* YOUR GOAL
Report, as a bare number, how many lines of the material below contain the word "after".

* MATERIAL PROVIDED
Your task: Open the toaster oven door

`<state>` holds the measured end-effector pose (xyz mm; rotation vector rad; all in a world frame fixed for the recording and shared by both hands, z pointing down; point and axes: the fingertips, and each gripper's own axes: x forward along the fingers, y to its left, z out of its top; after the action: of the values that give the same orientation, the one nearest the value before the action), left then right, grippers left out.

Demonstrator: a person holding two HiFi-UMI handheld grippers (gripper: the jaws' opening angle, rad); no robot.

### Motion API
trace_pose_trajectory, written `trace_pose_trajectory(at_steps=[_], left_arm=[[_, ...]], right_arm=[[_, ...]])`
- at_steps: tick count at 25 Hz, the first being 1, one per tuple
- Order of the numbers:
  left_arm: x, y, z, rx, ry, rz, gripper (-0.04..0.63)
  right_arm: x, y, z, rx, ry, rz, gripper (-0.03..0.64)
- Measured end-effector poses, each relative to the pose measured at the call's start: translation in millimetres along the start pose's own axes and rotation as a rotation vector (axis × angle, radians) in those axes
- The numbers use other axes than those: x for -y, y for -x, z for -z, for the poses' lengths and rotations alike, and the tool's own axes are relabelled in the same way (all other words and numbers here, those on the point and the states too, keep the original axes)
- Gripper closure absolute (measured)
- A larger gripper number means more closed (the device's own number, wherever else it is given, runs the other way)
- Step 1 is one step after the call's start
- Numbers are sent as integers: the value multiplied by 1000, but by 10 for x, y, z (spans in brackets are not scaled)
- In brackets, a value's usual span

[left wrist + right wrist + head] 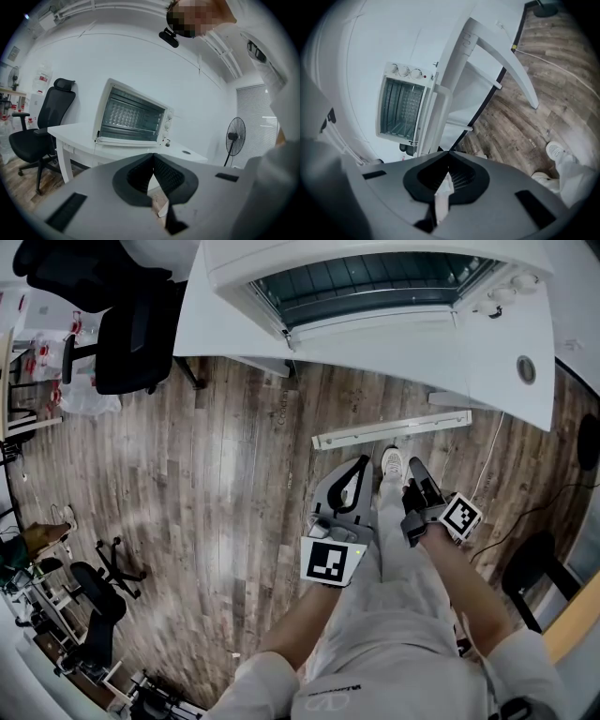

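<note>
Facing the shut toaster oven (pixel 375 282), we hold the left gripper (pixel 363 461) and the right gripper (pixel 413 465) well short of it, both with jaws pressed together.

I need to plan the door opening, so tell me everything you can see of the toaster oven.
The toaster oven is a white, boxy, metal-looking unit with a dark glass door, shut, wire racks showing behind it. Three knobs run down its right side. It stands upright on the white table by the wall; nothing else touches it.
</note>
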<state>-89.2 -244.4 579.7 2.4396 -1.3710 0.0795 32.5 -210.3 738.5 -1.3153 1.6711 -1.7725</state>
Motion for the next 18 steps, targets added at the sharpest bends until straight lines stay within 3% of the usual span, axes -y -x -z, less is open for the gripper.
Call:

* WORKED SOLUTION
2